Best Pitcher’s In The 90s

The 1990s saw some great pitchers in Major League Baseball. Some of the greatest pitchers in the history of the game pitched in this era. There will always be arguments and discussions as to which pitchers were the best and in what order. However, in the era of the 1990s, these five pitchers stand out.

Dennis Eckersley

Dennis Eckersley began his career as a starting pitcher with the Cleveland Indians before moving to the Boston Red Sox. While a good starting pitcher who pitched a no-hitter, Eckersley achieved his pitching fame as a relief pitcher.

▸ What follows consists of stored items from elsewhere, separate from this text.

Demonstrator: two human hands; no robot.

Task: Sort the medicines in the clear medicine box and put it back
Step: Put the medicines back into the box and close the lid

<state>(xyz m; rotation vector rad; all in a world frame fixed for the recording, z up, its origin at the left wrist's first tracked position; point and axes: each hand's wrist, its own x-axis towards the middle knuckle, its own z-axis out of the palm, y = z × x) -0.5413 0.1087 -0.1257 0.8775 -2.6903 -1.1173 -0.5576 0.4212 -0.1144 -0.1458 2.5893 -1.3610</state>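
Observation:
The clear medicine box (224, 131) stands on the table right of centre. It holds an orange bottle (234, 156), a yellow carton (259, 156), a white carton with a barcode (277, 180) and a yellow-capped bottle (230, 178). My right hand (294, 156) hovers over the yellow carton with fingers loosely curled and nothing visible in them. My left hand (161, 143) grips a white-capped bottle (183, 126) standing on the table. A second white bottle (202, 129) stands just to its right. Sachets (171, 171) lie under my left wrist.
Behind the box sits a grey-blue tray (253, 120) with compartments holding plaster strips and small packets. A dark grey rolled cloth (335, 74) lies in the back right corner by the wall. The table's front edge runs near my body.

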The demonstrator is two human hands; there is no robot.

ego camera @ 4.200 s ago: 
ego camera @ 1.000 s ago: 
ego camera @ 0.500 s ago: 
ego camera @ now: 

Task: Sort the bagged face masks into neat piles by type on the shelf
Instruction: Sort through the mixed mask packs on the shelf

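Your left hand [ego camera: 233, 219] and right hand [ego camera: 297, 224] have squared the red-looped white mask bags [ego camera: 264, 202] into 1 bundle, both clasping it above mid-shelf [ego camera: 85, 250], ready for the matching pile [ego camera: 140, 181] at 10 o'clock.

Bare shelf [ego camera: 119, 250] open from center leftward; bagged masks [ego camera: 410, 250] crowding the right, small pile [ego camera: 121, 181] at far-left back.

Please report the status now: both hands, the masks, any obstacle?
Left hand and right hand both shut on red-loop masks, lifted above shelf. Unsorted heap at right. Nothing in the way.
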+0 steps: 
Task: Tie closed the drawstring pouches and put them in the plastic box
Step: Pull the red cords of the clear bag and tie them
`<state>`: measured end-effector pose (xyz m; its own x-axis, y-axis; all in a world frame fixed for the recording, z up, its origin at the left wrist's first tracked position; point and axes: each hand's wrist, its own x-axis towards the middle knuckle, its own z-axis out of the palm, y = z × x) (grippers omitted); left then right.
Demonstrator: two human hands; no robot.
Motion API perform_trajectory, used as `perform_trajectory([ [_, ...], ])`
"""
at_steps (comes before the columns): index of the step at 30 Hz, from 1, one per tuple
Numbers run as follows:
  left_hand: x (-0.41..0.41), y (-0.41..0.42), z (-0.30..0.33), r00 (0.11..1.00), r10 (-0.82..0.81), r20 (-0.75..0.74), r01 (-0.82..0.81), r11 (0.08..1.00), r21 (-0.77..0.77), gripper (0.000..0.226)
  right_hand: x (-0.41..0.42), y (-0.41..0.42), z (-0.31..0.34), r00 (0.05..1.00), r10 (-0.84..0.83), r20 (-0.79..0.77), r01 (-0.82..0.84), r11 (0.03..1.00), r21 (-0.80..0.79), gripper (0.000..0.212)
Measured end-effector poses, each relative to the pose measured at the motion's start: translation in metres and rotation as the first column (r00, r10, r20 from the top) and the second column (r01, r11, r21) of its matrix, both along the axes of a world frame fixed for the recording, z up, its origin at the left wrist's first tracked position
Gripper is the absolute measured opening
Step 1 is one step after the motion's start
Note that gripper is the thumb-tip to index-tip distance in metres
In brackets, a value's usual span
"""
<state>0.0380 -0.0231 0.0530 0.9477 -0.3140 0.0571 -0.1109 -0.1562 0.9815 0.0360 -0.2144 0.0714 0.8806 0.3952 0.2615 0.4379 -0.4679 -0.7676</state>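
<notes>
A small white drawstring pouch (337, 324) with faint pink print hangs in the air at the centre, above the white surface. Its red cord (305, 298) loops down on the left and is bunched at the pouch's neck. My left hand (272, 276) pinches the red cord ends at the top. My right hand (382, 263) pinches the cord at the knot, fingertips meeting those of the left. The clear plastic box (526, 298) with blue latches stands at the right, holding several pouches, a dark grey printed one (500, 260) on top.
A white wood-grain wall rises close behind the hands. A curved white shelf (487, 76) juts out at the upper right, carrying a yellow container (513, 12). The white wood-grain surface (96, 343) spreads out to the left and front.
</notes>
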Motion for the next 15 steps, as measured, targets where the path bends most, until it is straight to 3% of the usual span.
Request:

During his time with the Oakland A’s in the late 80 through the mid-90s, Eckersley had great numbers. In 1992, he won the Cy Young Award and League MVP. He was named to the All-Time MLB Team roster.

David Cone

David Cone played his career with several teams most notably with the Kansas City Royals, the New York Mets, and the New York Yankees. He was a dominating pitcher who won 20 games on two occasions. Cone was a Cy Young winner who had a great career ERA.

Randy Johnson

Randy Johnson was an imposing presence on the mound. His nickname was the “Big Unit”. During the 90s, Johnson played for Seattle most of the time. He led the league with the lowest ERA twice in the 90s, and he was the strikeout leader for four years in a row. He won the Cy Young Award twice in the 90s, and he won the award five times in his career.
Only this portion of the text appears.